24 Ekim 2011 Pazartesi

DELİLER EVİNDEN CANLI YAYIN


Haberler kapkara son günlerde, küçük bir nefes boşluğu bile bırakmadan kötü şeyler oluyor sıralı, sırasız.

Adetim olmadığı için tv seyretmiyorum çok şükür. Seyretsem bile haberler olan kanal açık olmaz bende…kumanda bendeyse tabi. 4 yıl boyunca antenim yoktu, yokluğunu hissetmedim, son bir yıldır var, varlığının farkında değilim. Gazetelerin internet sayfalarından takip ediyorum olan kötü şeyleri, gündemi. Bir de o maksatla kullanıyor olmasam da Facebook’un anasayfasından…

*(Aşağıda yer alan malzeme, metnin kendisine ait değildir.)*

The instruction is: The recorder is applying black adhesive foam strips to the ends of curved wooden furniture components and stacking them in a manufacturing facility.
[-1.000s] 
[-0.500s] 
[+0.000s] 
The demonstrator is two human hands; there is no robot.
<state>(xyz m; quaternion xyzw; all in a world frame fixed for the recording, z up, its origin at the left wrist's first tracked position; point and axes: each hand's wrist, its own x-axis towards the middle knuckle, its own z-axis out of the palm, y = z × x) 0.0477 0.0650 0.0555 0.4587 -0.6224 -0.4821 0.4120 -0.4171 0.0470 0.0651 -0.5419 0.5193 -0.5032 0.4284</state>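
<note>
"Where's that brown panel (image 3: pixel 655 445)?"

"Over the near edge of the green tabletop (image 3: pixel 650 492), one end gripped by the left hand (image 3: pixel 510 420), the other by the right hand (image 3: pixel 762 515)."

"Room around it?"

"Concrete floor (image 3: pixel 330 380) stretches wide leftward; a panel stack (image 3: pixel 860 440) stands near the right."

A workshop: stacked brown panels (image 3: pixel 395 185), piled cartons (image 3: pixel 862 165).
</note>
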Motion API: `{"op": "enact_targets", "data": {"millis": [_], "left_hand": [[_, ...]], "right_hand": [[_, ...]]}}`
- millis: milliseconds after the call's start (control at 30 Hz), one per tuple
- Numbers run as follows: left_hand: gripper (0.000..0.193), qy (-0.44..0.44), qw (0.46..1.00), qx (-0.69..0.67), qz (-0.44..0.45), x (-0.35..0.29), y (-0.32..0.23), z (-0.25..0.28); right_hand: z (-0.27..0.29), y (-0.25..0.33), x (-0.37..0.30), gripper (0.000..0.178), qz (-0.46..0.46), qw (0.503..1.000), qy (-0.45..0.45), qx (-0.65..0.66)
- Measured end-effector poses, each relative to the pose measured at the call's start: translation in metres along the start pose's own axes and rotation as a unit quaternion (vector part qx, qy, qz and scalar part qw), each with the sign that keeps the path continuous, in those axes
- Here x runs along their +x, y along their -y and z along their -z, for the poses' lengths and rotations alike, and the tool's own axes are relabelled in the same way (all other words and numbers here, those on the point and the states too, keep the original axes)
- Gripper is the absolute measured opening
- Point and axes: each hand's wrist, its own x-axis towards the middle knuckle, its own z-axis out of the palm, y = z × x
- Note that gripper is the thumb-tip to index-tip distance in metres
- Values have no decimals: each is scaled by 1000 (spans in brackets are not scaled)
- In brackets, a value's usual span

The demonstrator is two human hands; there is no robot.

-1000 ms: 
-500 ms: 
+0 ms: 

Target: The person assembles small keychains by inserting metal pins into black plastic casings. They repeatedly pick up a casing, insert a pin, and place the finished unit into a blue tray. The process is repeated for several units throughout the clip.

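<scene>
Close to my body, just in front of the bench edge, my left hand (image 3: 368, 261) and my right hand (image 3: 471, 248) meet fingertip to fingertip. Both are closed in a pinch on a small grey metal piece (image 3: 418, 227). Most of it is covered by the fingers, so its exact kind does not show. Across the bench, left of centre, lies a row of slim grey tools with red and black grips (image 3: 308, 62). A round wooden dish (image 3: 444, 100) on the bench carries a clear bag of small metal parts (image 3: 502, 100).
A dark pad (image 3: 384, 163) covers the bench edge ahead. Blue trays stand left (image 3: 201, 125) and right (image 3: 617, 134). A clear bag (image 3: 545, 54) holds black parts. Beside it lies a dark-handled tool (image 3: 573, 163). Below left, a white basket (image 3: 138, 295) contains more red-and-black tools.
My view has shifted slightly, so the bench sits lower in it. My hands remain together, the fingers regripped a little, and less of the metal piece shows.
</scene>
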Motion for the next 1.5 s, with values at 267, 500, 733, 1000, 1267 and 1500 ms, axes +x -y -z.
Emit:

Sabah Cnn’i açtım bilgisayardan, depremle ilgili son gelişmeleri merak ettiğim için. İki tane kocaman ağız haberlerde ombudsman olarak mikrofonları ele geçirmiş “böyle de olur muymuş hiç, nasıl da yapılırmış, ne kadar da yanlışmış, zaten zaten zaten vır vır vır” diye ötüyordu, kafam çekmedi kapattım!

Bu ülkede herkes her boku bilir, her olaydan sonra “ben demiştim” demesine imkan veren laflar etmiştir kesin o olay daha olmadan önce. Aklın kazığından kurtulmuş, bilgiden yoksun, düşünceyle zaten ilgisiz hariçten gazeller, saçmalıklar saçmalıklar! Hepsi haklı, hepsi biliyor, hepsi erdemli, hepsi dürüst, hepsi duyarlıdır...Peki ya bunca rezilliği kim yapıyor, bunca hastalıklı icraat kimin eseri? Herkesin hırsızlıktan yakındığı ülkenin hırsızları kimdir mesela?

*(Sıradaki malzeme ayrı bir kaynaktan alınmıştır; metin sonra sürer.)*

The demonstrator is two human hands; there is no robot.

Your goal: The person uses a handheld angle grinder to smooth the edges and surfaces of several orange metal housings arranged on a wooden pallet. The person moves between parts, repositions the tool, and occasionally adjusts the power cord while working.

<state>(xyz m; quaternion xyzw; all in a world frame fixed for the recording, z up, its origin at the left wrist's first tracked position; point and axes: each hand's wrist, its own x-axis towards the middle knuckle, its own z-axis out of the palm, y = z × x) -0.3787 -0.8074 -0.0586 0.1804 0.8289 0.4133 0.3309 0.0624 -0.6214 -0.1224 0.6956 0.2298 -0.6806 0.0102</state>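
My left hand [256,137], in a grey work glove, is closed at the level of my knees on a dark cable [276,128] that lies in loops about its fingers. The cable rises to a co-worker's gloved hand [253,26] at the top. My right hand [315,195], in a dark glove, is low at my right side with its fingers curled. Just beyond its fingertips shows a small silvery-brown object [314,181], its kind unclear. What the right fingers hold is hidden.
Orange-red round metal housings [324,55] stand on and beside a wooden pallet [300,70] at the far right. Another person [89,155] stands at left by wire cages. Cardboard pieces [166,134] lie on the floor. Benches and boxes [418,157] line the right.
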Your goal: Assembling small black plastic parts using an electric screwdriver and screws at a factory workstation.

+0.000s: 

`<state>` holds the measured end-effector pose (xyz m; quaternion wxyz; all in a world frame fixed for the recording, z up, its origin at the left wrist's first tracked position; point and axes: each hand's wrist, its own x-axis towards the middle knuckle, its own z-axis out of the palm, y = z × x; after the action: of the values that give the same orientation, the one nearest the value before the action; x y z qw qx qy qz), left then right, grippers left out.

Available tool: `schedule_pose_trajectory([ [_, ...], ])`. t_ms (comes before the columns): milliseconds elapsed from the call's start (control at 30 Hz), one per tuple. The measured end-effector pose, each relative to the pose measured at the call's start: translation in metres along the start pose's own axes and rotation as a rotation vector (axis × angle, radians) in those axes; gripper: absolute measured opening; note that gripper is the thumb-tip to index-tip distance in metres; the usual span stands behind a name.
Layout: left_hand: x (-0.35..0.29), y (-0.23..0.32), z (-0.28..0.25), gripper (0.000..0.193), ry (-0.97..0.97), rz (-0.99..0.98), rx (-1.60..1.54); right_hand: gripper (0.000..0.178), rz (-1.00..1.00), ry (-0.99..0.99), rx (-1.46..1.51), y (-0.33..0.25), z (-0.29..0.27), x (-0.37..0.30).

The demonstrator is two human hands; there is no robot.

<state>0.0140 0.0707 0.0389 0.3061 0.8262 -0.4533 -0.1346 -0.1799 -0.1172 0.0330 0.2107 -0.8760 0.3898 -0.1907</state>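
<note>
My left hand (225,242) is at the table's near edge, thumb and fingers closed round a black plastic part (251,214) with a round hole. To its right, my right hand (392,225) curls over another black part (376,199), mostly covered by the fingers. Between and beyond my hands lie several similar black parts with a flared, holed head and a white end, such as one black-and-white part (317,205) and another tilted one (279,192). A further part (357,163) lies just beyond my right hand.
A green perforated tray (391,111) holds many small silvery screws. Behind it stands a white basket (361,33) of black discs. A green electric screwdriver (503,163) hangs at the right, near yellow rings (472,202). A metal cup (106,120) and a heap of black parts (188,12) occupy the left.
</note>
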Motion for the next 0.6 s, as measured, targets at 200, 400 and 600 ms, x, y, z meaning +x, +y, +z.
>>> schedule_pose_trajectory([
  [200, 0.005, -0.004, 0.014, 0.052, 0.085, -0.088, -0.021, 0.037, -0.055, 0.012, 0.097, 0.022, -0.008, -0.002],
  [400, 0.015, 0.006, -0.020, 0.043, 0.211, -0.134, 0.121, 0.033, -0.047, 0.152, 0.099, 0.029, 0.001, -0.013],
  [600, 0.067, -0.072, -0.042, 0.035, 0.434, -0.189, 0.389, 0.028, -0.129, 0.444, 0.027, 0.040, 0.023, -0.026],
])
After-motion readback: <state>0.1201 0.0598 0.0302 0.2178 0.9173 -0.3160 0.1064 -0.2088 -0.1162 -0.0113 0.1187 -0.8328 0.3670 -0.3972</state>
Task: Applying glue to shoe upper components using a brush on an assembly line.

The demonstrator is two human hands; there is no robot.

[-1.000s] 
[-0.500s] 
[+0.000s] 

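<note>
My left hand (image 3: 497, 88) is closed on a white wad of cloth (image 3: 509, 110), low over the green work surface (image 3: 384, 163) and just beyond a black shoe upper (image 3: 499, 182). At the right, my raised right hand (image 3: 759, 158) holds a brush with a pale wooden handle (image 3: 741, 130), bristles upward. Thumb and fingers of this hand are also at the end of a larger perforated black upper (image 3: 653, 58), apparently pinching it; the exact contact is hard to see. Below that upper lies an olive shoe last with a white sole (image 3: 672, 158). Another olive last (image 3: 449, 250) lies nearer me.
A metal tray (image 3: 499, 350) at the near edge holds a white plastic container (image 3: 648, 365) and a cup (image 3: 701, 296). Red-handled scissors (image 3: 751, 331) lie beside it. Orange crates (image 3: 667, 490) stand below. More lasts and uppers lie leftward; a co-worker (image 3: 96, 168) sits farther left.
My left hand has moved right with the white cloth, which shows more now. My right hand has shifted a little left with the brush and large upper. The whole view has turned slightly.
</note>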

Kimdir bunlar bimiyorum ama galiba Van’da deprem oldu diye sevinen hasta beyinler var! Bunlara “faşistler, duyarsız insanlık yoksunları” diye bağırma fırsatı bulduğu için sevinenler de var! Bu şekilde bağırabildikleri için kendilerinin duyarlılıkları ispatlanmış oluyor. Bir çeşit onay beklentisidir bu, kendinden emin olmamanın göstergesidir. Layıkıyla yapılanmamış kişiliğini aidiyet desteği ile tam hissetme ihtiyacından kaynaklanıyor bu insaniyet gösterilerinin çoğu. Anladığım kadarıyla yardımların ilgisiz hesaplara yönlendirilmesiyle Pkk’ya yardıma dönüşmesi de söz konusu olmuş. Depremi hükümete küfür etme fırsatı olarak görenleri de atlamamak gerek elbette.

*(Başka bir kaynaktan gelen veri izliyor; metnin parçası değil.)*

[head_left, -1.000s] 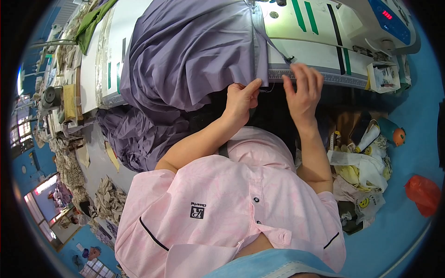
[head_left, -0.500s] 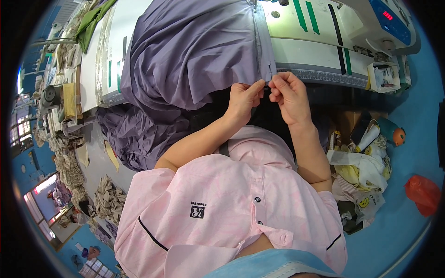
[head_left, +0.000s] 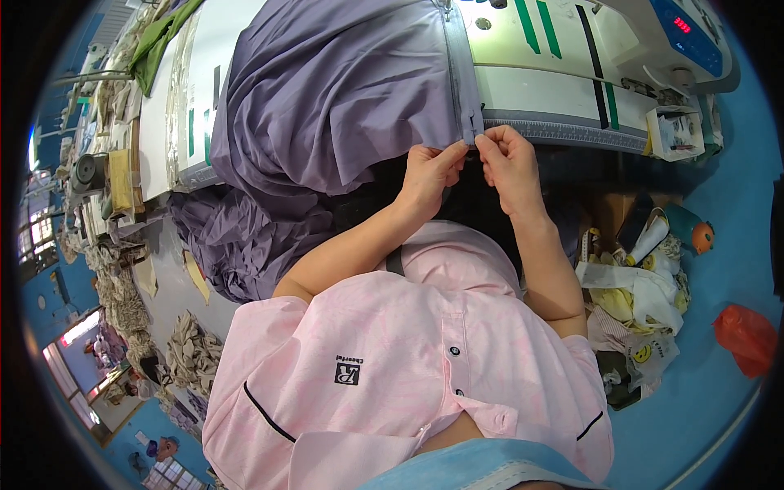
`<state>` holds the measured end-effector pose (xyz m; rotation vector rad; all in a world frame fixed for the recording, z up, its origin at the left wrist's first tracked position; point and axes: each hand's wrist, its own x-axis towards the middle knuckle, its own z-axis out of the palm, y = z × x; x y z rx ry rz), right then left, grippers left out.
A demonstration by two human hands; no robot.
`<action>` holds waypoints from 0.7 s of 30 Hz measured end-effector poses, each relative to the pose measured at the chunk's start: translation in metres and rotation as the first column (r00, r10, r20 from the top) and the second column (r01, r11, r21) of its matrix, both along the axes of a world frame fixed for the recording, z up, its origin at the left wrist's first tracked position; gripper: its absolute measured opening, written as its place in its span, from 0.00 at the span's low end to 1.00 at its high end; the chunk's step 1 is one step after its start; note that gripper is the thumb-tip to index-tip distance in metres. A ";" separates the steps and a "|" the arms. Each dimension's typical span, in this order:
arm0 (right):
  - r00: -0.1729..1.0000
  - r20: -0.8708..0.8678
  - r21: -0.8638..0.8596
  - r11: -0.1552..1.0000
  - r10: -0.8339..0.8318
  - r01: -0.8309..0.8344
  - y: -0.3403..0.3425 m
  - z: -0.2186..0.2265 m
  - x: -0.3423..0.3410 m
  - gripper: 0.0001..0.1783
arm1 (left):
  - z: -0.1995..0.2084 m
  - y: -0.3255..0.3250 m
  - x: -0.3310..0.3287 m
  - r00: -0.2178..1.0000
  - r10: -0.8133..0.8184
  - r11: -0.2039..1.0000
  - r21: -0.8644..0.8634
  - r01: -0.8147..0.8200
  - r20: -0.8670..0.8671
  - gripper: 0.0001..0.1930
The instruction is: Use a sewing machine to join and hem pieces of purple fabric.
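Purple cloth (head_left: pixel 327 98) lies in loose folds over the sewing machine bed, its near edge hanging off the front. Along its right side runs a narrow, paler strip (head_left: pixel 462 82) that looks like a zipper, reaching up to the presser foot (head_left: pixel 445 6) at the top of the picture. My left hand (head_left: pixel 426 180) pinches the near end of that strip between thumb and forefinger. Close beside it, my right hand (head_left: pixel 514 167) is closed with thumb and forefinger at the strip's right edge. Fingertips hide the very end of the strip.
A ruler strip (head_left: pixel 563 133) edges the white machine bed. At right stand the machine head (head_left: pixel 670 41) and a small white box (head_left: pixel 676 133). More purple cloth (head_left: pixel 245 237) hangs at lower left. Scraps and bags (head_left: pixel 633 302) lie at right, near a red bag (head_left: pixel 745 339).
My right hand has moved slightly left and its fingertips now meet the strip's end. My left hand keeps its pinch, nearly still. The cloth has shifted very slightly.
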<state>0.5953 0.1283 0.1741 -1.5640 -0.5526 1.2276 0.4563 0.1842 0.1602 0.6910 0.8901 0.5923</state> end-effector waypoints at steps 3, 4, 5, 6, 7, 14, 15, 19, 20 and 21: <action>0.728 0.679 0.245 0.964 -0.095 -0.103 -0.001 0.005 -0.006 0.09 | 0.002 0.001 0.001 1.000 -0.012 1.000 -0.004 0.012 -0.013 0.14; 0.729 0.678 0.245 0.964 -0.095 -0.102 0.000 0.008 -0.006 0.09 | 0.003 0.000 0.001 1.000 -0.007 1.000 -0.006 0.007 -0.014 0.14; 0.673 0.727 0.313 0.938 -0.136 -0.148 0.000 0.012 -0.006 0.12 | 0.003 0.000 0.002 1.000 -0.003 1.000 -0.007 0.003 -0.016 0.14; 0.615 0.768 0.374 0.906 -0.182 -0.199 0.000 0.013 -0.006 0.16 | 0.004 0.000 0.002 1.000 -0.003 1.000 -0.007 0.003 -0.016 0.14; 0.615 0.767 0.374 0.906 -0.182 -0.198 0.000 0.012 -0.005 0.16 | 0.004 0.000 0.002 1.000 -0.007 1.000 -0.007 0.007 -0.012 0.14; 0.388 0.911 0.302 0.864 -0.137 -0.403 0.000 0.014 0.004 0.16 | 0.005 0.003 0.000 0.999 -0.049 0.999 0.013 0.049 -0.005 0.14; 0.359 0.922 0.299 0.858 -0.146 -0.418 0.001 0.014 0.005 0.15 | 0.005 0.003 0.000 0.999 -0.049 0.999 0.014 0.049 -0.005 0.14; 0.315 0.930 0.322 0.836 -0.191 -0.444 0.003 0.010 0.005 0.13 | 0.004 0.004 0.000 0.998 -0.059 0.998 0.034 0.059 -0.014 0.14; 0.324 0.920 0.352 0.827 -0.219 -0.439 0.004 0.010 0.004 0.13 | 0.004 0.004 0.001 0.999 -0.044 0.999 0.030 0.045 -0.025 0.13; 0.334 0.910 0.381 0.816 -0.247 -0.434 0.004 0.010 0.003 0.13 | 0.004 0.004 0.000 0.999 -0.044 0.999 0.031 0.045 -0.026 0.13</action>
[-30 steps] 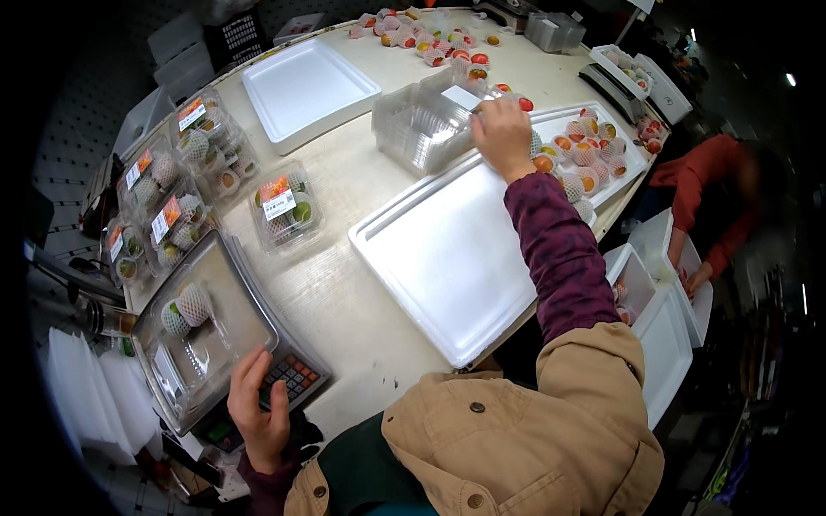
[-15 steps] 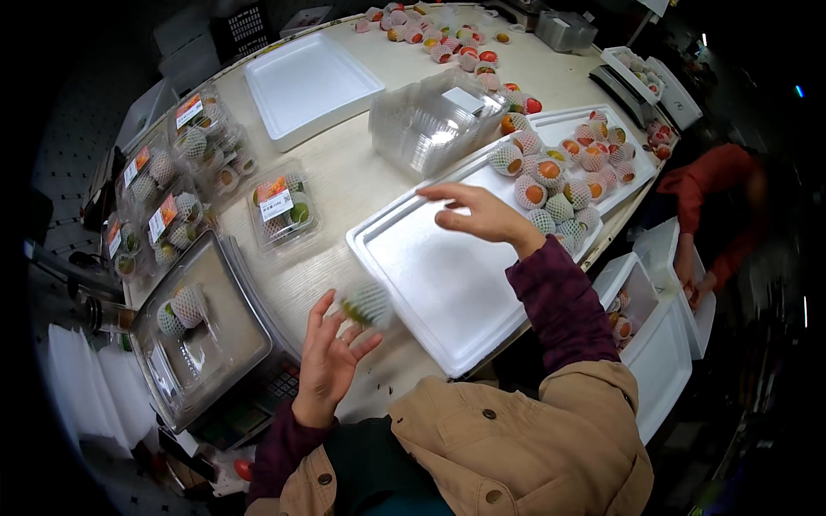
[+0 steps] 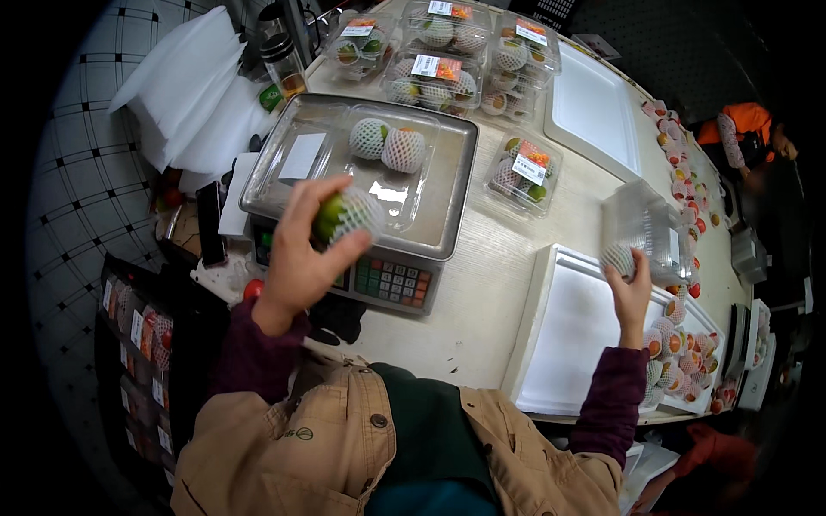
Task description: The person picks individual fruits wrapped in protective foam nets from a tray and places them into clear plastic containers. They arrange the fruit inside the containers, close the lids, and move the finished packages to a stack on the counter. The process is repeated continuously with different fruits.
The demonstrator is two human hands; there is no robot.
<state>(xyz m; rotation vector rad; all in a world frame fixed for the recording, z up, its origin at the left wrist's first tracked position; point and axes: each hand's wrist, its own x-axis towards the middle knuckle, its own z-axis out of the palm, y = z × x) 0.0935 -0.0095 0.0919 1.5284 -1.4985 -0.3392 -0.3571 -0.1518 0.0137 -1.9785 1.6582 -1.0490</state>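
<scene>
My left hand [image 3: 301, 249] grips a green fruit in a white foam net [image 3: 347, 217], held above the near edge of a scale [image 3: 454, 185]. On the scale's metal pan lies an open clear plastic box [image 3: 391, 193] with two net-wrapped fruits [image 3: 385, 144] inside, one greenish and one reddish. A white label [image 3: 303, 156] lies beside them. My right hand [image 3: 632, 288] closes on another fruit in a white foam net [image 3: 618, 258], above the far side of a white foam tray [image 3: 564, 331] and beside stacked clear boxes [image 3: 641, 228].
Filled, labelled fruit boxes [image 3: 434, 73] stand behind the scale, and a single one [image 3: 523, 176] sits to its right. More netted fruit [image 3: 684, 353] fills a tray at right. White foam sheets [image 3: 185, 86] lie left. Co-workers [image 3: 740, 133] are at the right.
The view has swung left toward the scale. The fruit that was blurred by my left hand is now gripped over the scale. My right hand, empty before, now holds a netted fruit.
</scene>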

Hiçbir cümlesi hiçbir işe yaramayan, hiçbir şeyi değiştiremeyen, düşünme-muhakeme yeteneği olmadığı için fikir sahibi olamayan ama kayıt ettiği sloganları fikir sanan ve fikirmiş gibi peş peşe sunan kalabalığın bağırtısı beynime zarar veriyor, kimyamı bozuyor!

Televizyonun zararlarından korumayı başardığım beynimi internetten de korumalı mıyım ki acaba? Şu Facebook’u düzenli olarak takip etmem bana zarar veren bir hastalık mı ki, söküp atsam mı ki şu internet kablolarını? Telefonumu internete giremeyen ucuz bir telefonla değiştirsem mi ki?

Ya peki ben? Herkese bir mikrofon sağlayan internetin bana verdiği mikrofonlardan birine söylemiyor muyum şu söylediklerimi? Neden bunları bir bloga yazıyorum ki? Her şeyden şikayet eden “toptancı müşteki”lerden muzdarip olduğumu bir şikayet olarak yazmıyor muyum şuraya? Topyekun bir reddediş…gerekli mi? mümkün mü? Gerçekten bilmiyorum ama bu sabah bunu düşünürken buldum kendimi!


Her şey mevcut, her şeyden fazlasıyla var...bir tek samimiyet eksik. Ya da benim samimiyet beklentim gereğinden fazla...


Bir koza lazım şimdi bana...Herhangi bir kitabın arasında unutulmuş bir kitap ayracına en çok özendiğim zamanlar bu zamanlar.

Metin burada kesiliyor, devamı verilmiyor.